#### Work instruction
Output every line of the material exactly, omitting images.

#### Available data

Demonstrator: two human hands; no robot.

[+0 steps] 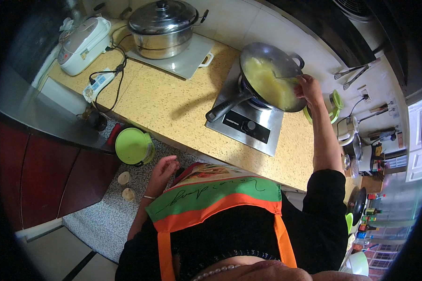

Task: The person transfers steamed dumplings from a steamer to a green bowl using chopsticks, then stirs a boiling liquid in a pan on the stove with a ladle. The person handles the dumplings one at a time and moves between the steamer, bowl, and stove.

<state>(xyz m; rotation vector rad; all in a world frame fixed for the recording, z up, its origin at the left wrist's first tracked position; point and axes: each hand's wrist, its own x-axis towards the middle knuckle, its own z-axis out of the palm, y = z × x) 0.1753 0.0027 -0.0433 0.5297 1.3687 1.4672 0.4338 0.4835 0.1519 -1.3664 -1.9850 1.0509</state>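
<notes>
A dark wok (267, 49) with a black handle stands on the single burner of a steel-topped cooktop (277, 137). It holds a yellow, steaming liquid or soft food (263, 82). My right hand (307, 90) is closed on the green handle of a utensil (288, 79), whose thin metal part reaches into the yellow food; its tip is hidden. My left hand (165, 168) hangs at the counter's near edge beside the apron (214, 203), fingers loosely curled and apart, holding nothing visible.
A lidded steel pot (161, 35) stands on a grey plate (197, 52) at the back. Left of it are a white rice cooker (84, 45) and a power strip (100, 84) with black cords. A green-lidded bin (132, 145) is below the counter (161, 95). Spatulas (355, 77) hang on the wall.
</notes>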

#### Output of the exercise
Demonstrator: two human hands; no robot.

[+0 steps] 

Task: The person transfers steamed dumplings from a steamer to a green bowl using chopsticks, then stirs a boiling liquid in a pan on the stove with a ladle. The person handles the dumplings one at a time and moves between the steamer, bowl, and stove.

<state>(xyz m; rotation vector rad; all in a world frame fixed for the recording, z up, its origin at the left wrist's first tracked position; point and axes: each hand's wrist, its own x-axis towards the middle knuckle, its own z-axis out of the palm, y = z × x) 0.1753 0.0027 -0.0433 0.5297 1.3687 1.4672 0.4338 0.4835 0.1519 -1.3664 -1.9850 1.0509</state>
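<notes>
A dark wok (267, 49) with a black handle stands on the single burner of a steel-topped cooktop (277, 137). It holds a yellow, steaming liquid or soft food (263, 82). My right hand (307, 90) is closed on the green handle of a utensil (288, 79), whose thin metal part reaches into the yellow food; its tip is hidden. My left hand (165, 168) hangs at the counter's near edge beside the apron (214, 203), fingers loosely curled and apart, holding nothing visible.
A lidded steel pot (161, 35) stands on a grey plate (197, 52) at the back. Left of it are a white rice cooker (84, 45) and a power strip (100, 84) with black cords. A green-lidded bin (132, 145) is below the counter (161, 95). Spatulas (355, 77) hang on the wall.
</notes>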

Nothing remains to be added to the response.